■ Material provided
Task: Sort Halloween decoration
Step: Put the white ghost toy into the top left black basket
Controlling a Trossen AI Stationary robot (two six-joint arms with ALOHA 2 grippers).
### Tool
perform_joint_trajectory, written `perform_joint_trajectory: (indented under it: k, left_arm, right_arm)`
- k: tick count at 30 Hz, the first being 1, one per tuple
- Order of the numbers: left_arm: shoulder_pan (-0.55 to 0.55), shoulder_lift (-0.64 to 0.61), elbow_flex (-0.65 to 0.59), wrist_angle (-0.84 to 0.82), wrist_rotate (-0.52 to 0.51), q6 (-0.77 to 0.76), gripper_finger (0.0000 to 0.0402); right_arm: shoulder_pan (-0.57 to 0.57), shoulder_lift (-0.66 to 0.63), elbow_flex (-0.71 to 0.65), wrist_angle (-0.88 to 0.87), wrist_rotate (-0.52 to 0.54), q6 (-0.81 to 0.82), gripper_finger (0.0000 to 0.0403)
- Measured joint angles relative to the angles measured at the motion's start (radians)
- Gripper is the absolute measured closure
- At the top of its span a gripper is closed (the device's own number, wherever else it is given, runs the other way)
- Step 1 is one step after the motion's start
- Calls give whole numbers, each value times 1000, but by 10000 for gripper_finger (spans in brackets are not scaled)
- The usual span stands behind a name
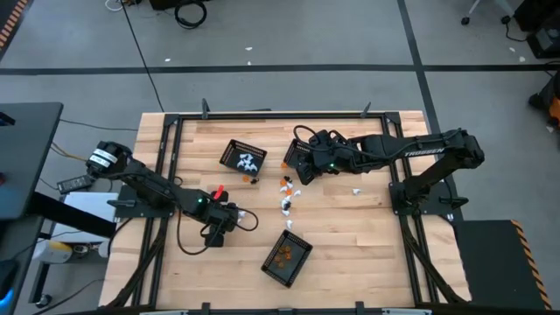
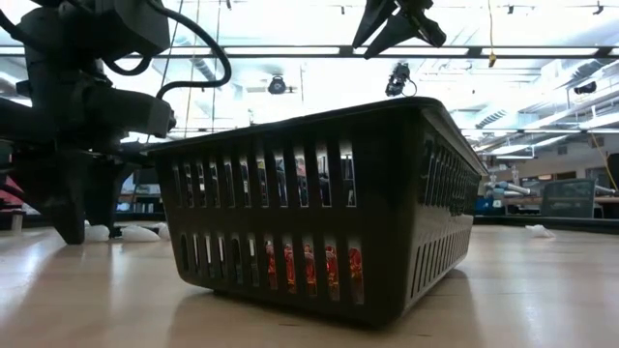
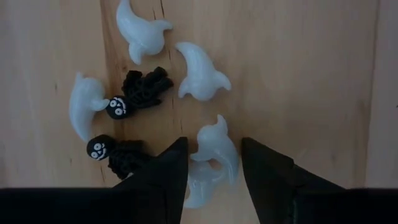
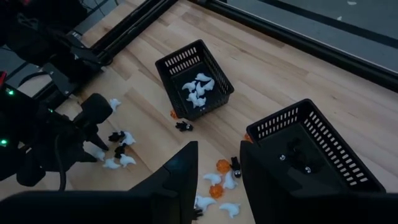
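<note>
The Halloween decoration is scattered as tiny white ghosts, black skull figures and orange pieces. My left gripper (image 1: 233, 215) points down at a small cluster near the table's left; its fingers stand open on either side of one white ghost (image 3: 217, 146) lying flat on the wood. Around it lie more ghosts (image 3: 199, 71) and two black skull figures (image 3: 140, 90). My right gripper (image 4: 219, 180) hangs open and holds nothing, high above the table's middle (image 1: 302, 164), over a loose pile of white and orange pieces (image 4: 221, 177). My left gripper comes from above with one finger (image 3: 171, 168) on each side of the white ghost's body (image 3: 214, 140), very close to it. Whether the fingers touch it I cannot tell. The ghost lies flat on the table.
Three black mesh baskets stand on the table: one with white ghosts (image 1: 243, 157) at the far middle, one with black pieces (image 4: 314, 149) under my right arm, one with orange pieces (image 1: 287, 258) near the front edge. A second ghost (image 3: 198, 190) lies right beside the framed one.
</note>
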State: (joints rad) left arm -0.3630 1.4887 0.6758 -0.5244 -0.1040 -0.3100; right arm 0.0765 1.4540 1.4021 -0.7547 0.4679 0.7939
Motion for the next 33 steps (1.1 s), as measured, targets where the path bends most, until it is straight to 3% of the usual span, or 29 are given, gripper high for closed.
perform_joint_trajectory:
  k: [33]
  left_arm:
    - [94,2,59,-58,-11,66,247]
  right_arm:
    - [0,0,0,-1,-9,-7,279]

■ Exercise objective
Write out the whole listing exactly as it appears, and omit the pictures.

■ Response
Task: Sort Halloween decoration
Step: Put the white ghost toy into the top left black basket
Controlling a Trossen AI Stationary robot (two six-joint arms with ALOHA 2 grippers).
### Tool
perform_joint_trajectory, written `perform_joint_trajectory: (indented under it: k, left_arm, right_arm)`
- k: tick count at 30 Hz, the first being 1, one per tuple
- Order of the numbers: left_arm: shoulder_pan (-0.55 to 0.55), shoulder_lift (-0.64 to 0.61), elbow_flex (-0.65 to 0.59), wrist_angle (-0.84 to 0.82), wrist_rotate (-0.52 to 0.51), q6 (-0.77 to 0.76), gripper_finger (0.0000 to 0.0402); right_arm: shoulder_pan (-0.57 to 0.57), shoulder_lift (-0.66 to 0.63), elbow_flex (-0.71 to 0.65), wrist_angle (-0.88 to 0.87), wrist_rotate (-0.52 to 0.54), q6 (-0.81 to 0.82), gripper_finger (0.0000 to 0.0403)
- Measured joint angles relative to the angles measured at the motion's start (radians)
- Gripper is the absolute measured closure
- At the top of its span a gripper is closed (the device's own number, wherever else it is given, runs the other way)
- Step 1 is one step after the motion's start
- Calls give whole numbers, each value times 1000, but by 10000 for gripper_finger (spans in brackets are not scaled)
- The usual span stands behind a name
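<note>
The Halloween decoration is scattered as tiny white ghosts, black skull figures and orange pieces. My left gripper (image 1: 233, 215) points down at a small cluster near the table's left; its fingers stand open on either side of one white ghost (image 3: 217, 146) lying flat on the wood. Around it lie more ghosts (image 3: 199, 71) and two black skull figures (image 3: 140, 90). My right gripper (image 4: 219, 180) hangs open and holds nothing, high above the table's middle (image 1: 302, 164), over a loose pile of white and orange pieces (image 4: 221, 177). My left gripper comes from above with one finger (image 3: 171, 168) on each side of the white ghost's body (image 3: 214, 140), very close to it. Whether the fingers touch it I cannot tell. The ghost lies flat on the table.
Three black mesh baskets stand on the table: one with white ghosts (image 1: 243, 157) at the far middle, one with black pieces (image 4: 314, 149) under my right arm, one with orange pieces (image 1: 287, 258) near the front edge. A second ghost (image 3: 198, 190) lies right beside the framed one.
</note>
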State: (joints rad) left arm -0.3630 1.4887 0.6758 -0.5244 -0.1040 -0.3100; right arm 0.0765 1.4540 1.4021 -0.7547 0.4679 0.7939
Motion for the next 33 steps (1.1 s), as measured, targets where the path bends most, until it is straight to 3% of the usual span, or 29 are given, gripper high for closed.
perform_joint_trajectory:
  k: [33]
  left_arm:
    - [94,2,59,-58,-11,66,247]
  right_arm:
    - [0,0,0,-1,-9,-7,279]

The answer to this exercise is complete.